In general, you have three possible states for a lump of fissile material:

  • Subcritical, in which there is no chain reaction (i.e. the material decays essentially as if it were just a bunch of separate individual atoms);
  • Critical, in which there is a sustained chain reaction (i.e. the material is concentrated enough that decays from one atom can induce decays in other atoms at a constant rate); and
  • Supercritical, in which there is a runaway chain reaction (i.e. the material is concentrated enough that decays from one atom can induce decays in other atoms at an increasing rate).

Meltdowns and nuclear explosions happen when the matter enters the supercritical state. Quite a bit of nuclear engineering is devoted to keeping a lump of fissile material in the narrow range of conditions that keeps it critical, but not supercritical, by controlling the rate at which decays are allowed to induce other decays in the material. One common way to do this is by inserting other non-fissile matter into the lump that absorbs some of the decay products, slowing down the reaction.

The article talks about using ceramics to handle the extreme temperatures inside the reactor. How hot can it get when in the pseudo-critical state? The amount of thrust produced by this contraption would have been enormous; just from heating air... so the temperatures must have been spectacular.

I imagine the exact temperatures are probably classified; that said, the melting point of the turbine blades used in normal jet engines is around 1400 degrees Celsius (source: https://www.thenakedscientists.com/articles/interviews/how-do-you-stop-jet-engine-melting), so probably hotter than that.

But this doesn't really have anything to do with the fact that this missile happened to be powered by a nuclear reactor.
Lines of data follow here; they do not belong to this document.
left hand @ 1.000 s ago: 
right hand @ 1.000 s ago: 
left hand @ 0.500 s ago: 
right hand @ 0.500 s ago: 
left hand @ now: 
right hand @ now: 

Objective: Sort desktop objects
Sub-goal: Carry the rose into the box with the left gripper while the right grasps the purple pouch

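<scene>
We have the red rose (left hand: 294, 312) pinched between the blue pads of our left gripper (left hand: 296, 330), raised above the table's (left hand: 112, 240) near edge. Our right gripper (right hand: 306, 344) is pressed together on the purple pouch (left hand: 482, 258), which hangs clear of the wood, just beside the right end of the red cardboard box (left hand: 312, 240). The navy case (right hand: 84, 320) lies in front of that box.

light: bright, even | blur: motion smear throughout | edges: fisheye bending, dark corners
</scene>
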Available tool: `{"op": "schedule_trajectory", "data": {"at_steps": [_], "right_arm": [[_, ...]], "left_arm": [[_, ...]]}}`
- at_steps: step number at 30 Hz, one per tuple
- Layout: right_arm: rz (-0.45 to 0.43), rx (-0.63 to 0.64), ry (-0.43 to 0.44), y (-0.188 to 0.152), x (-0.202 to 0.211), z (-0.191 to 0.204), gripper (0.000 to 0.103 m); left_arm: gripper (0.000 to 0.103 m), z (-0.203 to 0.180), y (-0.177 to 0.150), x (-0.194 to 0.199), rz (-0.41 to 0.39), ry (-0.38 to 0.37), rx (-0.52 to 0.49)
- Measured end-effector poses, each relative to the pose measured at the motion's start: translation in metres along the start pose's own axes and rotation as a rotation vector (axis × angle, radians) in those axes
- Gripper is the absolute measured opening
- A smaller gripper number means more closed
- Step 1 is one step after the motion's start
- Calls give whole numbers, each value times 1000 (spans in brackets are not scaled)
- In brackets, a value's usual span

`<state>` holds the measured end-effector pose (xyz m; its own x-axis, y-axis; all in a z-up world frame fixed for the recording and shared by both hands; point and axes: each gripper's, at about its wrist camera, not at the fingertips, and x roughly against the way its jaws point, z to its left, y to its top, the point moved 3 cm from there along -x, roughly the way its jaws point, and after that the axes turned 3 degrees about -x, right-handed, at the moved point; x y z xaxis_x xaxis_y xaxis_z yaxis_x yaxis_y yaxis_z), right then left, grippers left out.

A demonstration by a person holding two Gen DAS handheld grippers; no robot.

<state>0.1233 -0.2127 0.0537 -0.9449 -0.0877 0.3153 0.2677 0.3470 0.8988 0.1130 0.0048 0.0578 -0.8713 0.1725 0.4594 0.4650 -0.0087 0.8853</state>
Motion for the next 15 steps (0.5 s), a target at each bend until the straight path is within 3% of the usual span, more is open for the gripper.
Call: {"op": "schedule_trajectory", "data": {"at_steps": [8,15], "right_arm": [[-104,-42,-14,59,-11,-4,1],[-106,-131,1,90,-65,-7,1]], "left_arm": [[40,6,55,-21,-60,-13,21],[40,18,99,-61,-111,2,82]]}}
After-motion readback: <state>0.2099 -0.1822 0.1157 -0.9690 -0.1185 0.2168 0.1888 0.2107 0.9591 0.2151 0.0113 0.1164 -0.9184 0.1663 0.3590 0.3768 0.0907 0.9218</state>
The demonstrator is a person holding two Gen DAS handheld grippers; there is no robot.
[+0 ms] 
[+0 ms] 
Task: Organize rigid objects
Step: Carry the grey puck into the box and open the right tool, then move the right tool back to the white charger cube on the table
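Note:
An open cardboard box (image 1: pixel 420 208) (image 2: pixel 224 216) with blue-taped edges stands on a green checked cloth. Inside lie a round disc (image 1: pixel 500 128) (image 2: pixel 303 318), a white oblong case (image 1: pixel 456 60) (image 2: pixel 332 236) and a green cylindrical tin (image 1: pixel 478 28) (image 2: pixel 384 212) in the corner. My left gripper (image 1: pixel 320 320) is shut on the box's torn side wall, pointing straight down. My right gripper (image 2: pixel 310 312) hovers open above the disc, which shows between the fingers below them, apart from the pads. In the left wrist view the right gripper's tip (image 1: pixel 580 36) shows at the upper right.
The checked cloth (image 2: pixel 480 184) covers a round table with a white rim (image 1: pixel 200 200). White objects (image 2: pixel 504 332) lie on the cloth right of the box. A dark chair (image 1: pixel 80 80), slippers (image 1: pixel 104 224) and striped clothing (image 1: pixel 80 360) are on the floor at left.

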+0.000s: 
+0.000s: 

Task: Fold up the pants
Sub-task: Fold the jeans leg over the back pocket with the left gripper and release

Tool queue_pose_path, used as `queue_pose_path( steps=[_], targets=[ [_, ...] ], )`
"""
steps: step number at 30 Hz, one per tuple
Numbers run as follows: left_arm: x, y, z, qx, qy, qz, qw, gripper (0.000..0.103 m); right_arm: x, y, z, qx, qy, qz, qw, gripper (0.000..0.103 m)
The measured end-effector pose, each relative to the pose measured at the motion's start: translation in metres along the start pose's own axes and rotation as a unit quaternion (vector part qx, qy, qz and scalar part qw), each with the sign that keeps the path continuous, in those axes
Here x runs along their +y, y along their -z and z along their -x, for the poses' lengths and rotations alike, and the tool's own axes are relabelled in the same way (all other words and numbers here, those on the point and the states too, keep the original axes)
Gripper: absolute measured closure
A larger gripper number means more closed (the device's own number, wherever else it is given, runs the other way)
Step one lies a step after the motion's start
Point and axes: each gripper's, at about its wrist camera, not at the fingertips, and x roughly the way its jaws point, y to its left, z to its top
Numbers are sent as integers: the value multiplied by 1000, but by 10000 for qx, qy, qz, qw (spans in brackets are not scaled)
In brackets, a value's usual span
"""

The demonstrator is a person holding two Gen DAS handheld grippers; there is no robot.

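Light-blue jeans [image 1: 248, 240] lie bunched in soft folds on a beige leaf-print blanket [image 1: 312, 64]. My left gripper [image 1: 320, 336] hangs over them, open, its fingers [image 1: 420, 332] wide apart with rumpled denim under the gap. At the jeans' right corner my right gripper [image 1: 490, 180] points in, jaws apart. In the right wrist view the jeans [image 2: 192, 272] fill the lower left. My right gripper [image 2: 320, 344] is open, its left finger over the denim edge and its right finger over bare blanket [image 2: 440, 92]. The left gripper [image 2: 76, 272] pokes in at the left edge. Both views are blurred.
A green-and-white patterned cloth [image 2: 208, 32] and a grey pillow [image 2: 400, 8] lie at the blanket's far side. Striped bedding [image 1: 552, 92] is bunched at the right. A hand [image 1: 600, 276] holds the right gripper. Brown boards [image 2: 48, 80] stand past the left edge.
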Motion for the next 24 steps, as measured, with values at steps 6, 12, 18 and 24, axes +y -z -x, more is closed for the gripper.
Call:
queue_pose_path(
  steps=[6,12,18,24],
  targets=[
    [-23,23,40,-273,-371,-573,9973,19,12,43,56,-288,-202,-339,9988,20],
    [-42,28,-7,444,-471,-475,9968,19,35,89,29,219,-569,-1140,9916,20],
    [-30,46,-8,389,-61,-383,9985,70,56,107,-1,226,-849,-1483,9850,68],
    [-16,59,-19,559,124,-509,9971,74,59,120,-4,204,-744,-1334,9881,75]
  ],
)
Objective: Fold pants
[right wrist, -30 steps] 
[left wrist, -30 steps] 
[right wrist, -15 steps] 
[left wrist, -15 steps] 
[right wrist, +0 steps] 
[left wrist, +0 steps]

Reading the article, the missile has to be capable of low-altitude supersonic flight. This makes the requirements quite different from those of a normal jet engine, which mostly operates under subsonic, high-altitude conditions, and also quite different from rocket engines, which do not usually enter the supersonic regime until high in the atmosphere (and also have a completely different propulsion mechanism, of course).

The reason a nuclear reactor was used here was not because that was the only way to reach high enough temperatures. There are plenty of other, cheaper and less dangerous ways to make things hot. Rather, the nuclear reactor's main benefit is the incredible energy density of its fuel. A small amount of fuel can power a nuclear reactor for an extremely long time, which would enable the missile to stay in low-altitude supersonic flight for weeks.

Was there really no way to keep the craft from irradiating everything on its path? from the article "It was proposed that after delivering all its warheads, the missile could then spend weeks flying over populated areas at low altitudes, causing secondary damage from radiation" thats messed up...

The key word here is could. The missile could be designed with enough shielding that this wouldn't happen, but 1) shielding is heavy, decreasing the longevity of the missile, and 2) it wouldn't be as effective as a weapon. After all, this is a weapon, a device intended to harm people. It would not be surprising if this was a conscious choice that was made to make it better at harming people.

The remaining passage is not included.